Сережка с гордостью окинул взглядом товарищей. Все они были чем-то омрачены. Переглядывались за его спиной.

– Чего вы перемигиваетесь? – рассердился парень. – Когда я рад, вы всегда перемигиваетесь!..

По коридору застучали сапоги, часовой вскочил на ноги, крикнул на арестованных и спрятал в карман зажженную сигарету. Сапоги простучали мимо. Солдат все еще стоял, будто деревянный, а в кармане у него словно дымился фитиль. Казалось, он вот-вот должен взорваться и улетучиться.

Все предполагали, что на сегодня хватит, что их вскоре повезут на ночь в тюрьму, как вдруг вошел растерянный переводчик и опять, второй раз за день, позвал Убийвовк на допрос.

Ляля попрощалась с товарищами, поправила прическу и пошла. А через полчаса в комнате следователя прозвучал пистолетный выстрел. У товарищей перехватило дыхание.

– Стреляют…

Выстрелы глухо звучали один за другим с одинаковыми паузами. Конвоир насторожился.

– Товарищи… Расстреливают! – шептал Серга одними губами.

Прислушивались, окаменев. Они уже не надеялись увидеть Лялю.

Однако она вернулась. Вернулась белая как стена, с помутневшими глазами. Но не избитая, не искалеченная. Даже прическа лежала таким же аккуратным венчиком, как и тогда, до вызова.

– В чем дело, Ляля? Что за выстрелы?

Ляля в изнеможении села за парту и некоторое время, не могла вымолвить и слова.

– Допрашивал какой-то новый… Фу, мерзость… Поставил к стенке – думала, все… Стали стрелять вокруг головы…

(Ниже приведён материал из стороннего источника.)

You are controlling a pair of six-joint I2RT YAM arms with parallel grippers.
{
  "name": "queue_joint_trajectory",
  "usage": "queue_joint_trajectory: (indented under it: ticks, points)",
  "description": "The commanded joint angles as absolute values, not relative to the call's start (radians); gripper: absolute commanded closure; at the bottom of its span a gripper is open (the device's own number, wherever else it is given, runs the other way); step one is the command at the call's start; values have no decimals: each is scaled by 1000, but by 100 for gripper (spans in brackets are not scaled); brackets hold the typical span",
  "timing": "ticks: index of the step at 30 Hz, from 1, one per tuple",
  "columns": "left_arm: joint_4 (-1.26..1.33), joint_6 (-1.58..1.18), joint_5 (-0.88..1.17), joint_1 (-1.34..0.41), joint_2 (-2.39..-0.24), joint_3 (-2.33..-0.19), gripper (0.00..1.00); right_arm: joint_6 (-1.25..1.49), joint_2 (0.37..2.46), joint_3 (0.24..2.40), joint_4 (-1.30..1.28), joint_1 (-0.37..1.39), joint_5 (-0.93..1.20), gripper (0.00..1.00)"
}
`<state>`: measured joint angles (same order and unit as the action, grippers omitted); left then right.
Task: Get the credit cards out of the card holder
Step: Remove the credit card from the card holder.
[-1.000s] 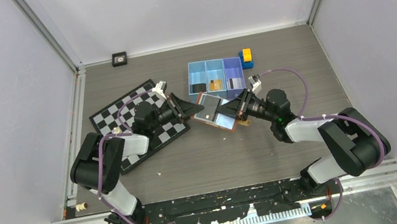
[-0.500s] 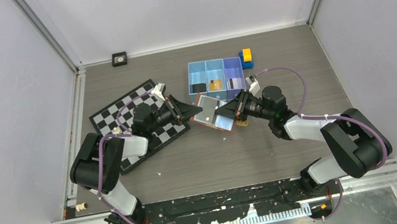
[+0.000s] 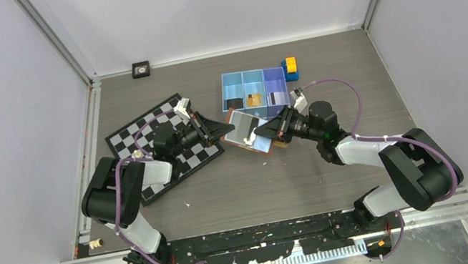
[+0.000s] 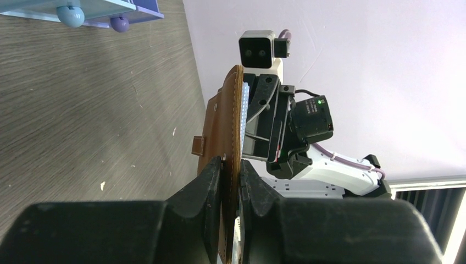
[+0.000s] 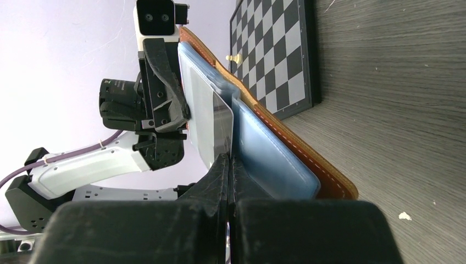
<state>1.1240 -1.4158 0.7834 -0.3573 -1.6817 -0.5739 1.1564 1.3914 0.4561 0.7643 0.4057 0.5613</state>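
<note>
holder (image 4: 222, 126) open, held up on edge between the two arms over mid-tabletop (image 3: 262, 185), just on the near side of the tray (image 3: 239, 73). brown outside turned to the left arm, blue-grey pockets turned to the right arm. can't tell if its lower corner touches the wood

left fingers (image 4: 211, 190) clamped on the holder's brown flap, one finger each side, leather filling the narrow gap

right fingers (image 5: 217, 181) pressed together, pinching the edge of a grey card (image 5: 211, 121). that card is translucent and lies flat against the upper pocket, its near edge at the fold where the fingertips meet. how far it sits inside the pocket can't be told

tray: three compartments, one flat card in each. dark card (image 3: 235, 103) left, tan card (image 3: 254, 99) middle, striped card (image 3: 276, 98) right; too small for detail

block (image 3: 290, 68), yellow on blue, just beside the tray's far right corner

chessboard (image 3: 165, 148) lies skewed under the left arm, left of the holder; one pale pawn (image 5: 235, 57) stands on it

small black square thing (image 3: 141, 69) at the far edge of the tabletop, by the back wall
</note>
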Motion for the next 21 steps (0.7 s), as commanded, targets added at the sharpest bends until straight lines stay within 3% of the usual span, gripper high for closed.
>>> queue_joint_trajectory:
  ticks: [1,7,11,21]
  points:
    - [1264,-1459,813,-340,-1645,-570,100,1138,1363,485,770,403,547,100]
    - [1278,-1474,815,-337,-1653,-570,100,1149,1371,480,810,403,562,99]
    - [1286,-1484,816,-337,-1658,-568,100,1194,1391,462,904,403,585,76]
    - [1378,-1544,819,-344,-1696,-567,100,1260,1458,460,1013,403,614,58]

– Гады! – воскликнул Серга с ненавистью.

– А я молчу. У самого плеча – молчу, ниже – молчу… Всю обстрелял, до самых ног, вышла, как из рамы… Оглянулась – и свой силуэт узнала на стене.

Ее глаза потускнели, словно туманом их застлало.

– Мы думали, что тебя убили! – воскликнул Серга. – Вот паникеры!

Девушка вяло улыбнулась.

– Пусть… хоть силуэт оставила на стене… Родной школе на память.

На следующий день Ильевского допрашивали последним. С допроса он возвратился крайне возмущенным. Его детские губы мелко дрожали. Не обращая внимания на часового, который смотрел от двери на арестованных будто в пустоту, Ильевский набросился на товарищей.

– Вы зачем меня грязью обливаете? – сердито закричал он.

Товарищи удивленно переглянулись, словно ничего не понимая.

– В чем дело, Сережа?

– Я вас спрашиваю, зачем вы грязь на меня льете? – Сережка чуть не плакал от возмущения. – Мне все известно!.. Мне следователь показал ваши пасквили!.. Чем я провинился?.. Я делал все, что мог!..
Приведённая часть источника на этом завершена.